■ ASSIGNED TASK
Only the pictures are dropped; the lines of the material that follow are returned exactly.

**********

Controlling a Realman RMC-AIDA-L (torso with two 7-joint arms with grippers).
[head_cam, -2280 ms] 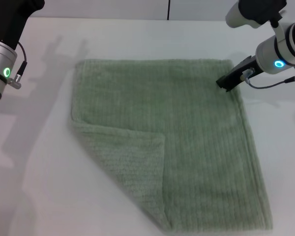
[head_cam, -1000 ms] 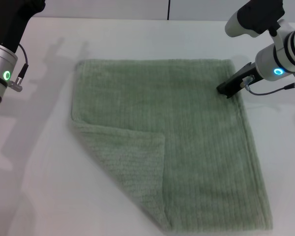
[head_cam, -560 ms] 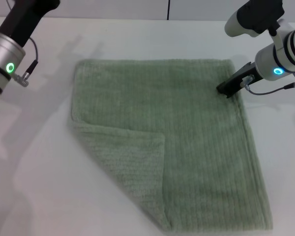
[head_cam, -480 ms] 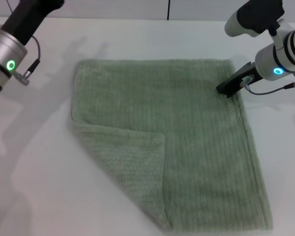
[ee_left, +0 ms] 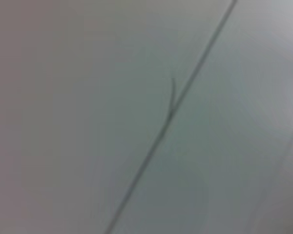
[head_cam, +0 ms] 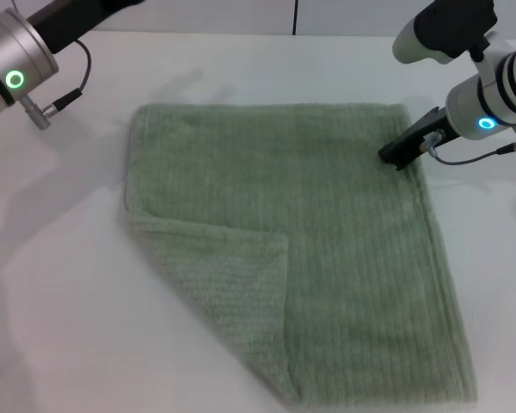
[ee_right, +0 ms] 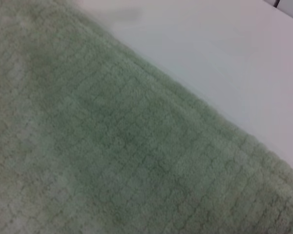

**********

■ YOUR SOLUTION
Controlling a Realman RMC-AIDA-L (torso with two 7-joint arms with grippers).
[head_cam, -2280 ms] 
[head_cam, -1000 ms] 
[head_cam, -560 ms] 
[head_cam, -480 ms] 
[ee_left, +0 ms] 
[head_cam, +0 ms] 
[ee_right, +0 ms] 

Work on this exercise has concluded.